From Exceptions to Error-Aware Types and Back Again
Both exceptions and error-aware types are necessary parts of programming in OCaml. As such, you often need to move between these two worlds. Happily, Base comes with some useful helper functions to help you do just that. For example, given a piece of code that can throw an exception, you can capture that exception into an option as follows:
let find alist key =
Option.try_with (fun () -> find_exn alist key);;
>val find : (string * 'a) list -> string -> 'a option = <fun>
find ["a",1; "b",2] "c";;
>- : int option = Base.Option.None
find ["a",1; "b",2] "b";;
>- : int option = Base.Option.Some 2
Result and Or_error have similar try_with functions. So, we could write:
let find alist key =
Or_error.try_with (fun () -> find_exn alist key);;
>val find : (string * 'a) list -> string -> 'a Or_error.t = <fun>
find ["a",1; "b",2] "c";;
>- : int Or_error.t = Base__.Result.Error ("Key_not_found(\"c\")")

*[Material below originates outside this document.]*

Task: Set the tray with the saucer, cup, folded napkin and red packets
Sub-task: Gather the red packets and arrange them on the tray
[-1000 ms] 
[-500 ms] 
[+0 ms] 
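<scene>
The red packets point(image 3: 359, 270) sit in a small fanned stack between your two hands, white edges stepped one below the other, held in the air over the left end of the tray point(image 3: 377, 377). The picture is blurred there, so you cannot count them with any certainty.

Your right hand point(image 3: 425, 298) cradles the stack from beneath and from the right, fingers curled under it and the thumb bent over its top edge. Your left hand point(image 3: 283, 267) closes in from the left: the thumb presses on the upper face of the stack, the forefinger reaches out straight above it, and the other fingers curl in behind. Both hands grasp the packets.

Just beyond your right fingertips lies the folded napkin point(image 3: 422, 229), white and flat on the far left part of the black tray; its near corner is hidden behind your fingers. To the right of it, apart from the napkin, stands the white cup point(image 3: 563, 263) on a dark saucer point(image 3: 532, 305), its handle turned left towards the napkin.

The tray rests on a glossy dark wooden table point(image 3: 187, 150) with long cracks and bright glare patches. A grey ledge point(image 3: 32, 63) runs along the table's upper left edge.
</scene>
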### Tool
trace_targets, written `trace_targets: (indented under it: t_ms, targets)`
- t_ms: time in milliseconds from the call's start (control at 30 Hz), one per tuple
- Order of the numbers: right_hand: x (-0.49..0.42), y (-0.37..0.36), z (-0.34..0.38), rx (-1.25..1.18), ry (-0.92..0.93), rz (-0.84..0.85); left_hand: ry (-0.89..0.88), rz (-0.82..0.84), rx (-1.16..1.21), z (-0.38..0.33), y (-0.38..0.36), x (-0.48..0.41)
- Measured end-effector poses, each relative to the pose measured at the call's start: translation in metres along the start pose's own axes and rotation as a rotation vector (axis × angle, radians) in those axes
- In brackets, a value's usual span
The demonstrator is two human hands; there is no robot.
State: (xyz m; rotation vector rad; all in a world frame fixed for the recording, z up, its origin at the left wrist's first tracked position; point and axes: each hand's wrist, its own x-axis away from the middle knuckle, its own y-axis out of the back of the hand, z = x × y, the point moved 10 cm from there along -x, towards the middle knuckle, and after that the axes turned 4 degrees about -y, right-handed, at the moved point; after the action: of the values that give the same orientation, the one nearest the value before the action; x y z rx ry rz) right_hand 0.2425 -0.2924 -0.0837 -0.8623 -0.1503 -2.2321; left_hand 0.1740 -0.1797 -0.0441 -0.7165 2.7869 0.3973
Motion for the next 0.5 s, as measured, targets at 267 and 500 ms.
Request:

We can then reraise that exception:
Or_error.ok_exn (find ["a",1; "b",2] "b");;
>- : int = 2
Or_error.ok_exn (find ["a",1; "b",2] "c");;
>Exception: Key_not_found("c").
Choosing an Error-Handling Strategy
Given that OCaml supports both exceptions and error-aware return types, how do you choose between them? The key is to think about the trade-off between concision and explicitness.
Exceptions are more concise because they allow you to defer the job of error handling to some larger scope, and because they don’t clutter up your types. But this concision comes at a cost: exceptions are all too easy to ignore. Error-aware return types, on the other hand, are fully manifest in your type definitions, making the errors that your code might generate explicit and impossible to ignore.
The right trade-off depends on your application. If you’re writing a rough-and-ready program where getting it done quickly is key and failure is not that expensive, then using exceptions extensively may be the way to go. If, on the other hand, you’re writing production software whose failure is costly, then you should probably lean in the direction of using error-aware return types.
To be clear, it doesn’t make sense to avoid exceptions entirely. The maxim of “use exceptions for exceptional conditions” applies. If an error occurs sufficiently rarely, then throwing an exception is often the right behavior.
Also, for errors that are omnipresent, error-aware return types may be overkill. A good example is out-of-memory errors, which can occur anywhere, and so you’d need to use error-aware return types everywhere to capture those. Having every operation marked as one that might fail is no more explicit than having none of them marked.
In short, for errors that are a foreseeable and ordinary part of the execution of your production code and that are not omnipresent, error-aware return types are typically the right solution.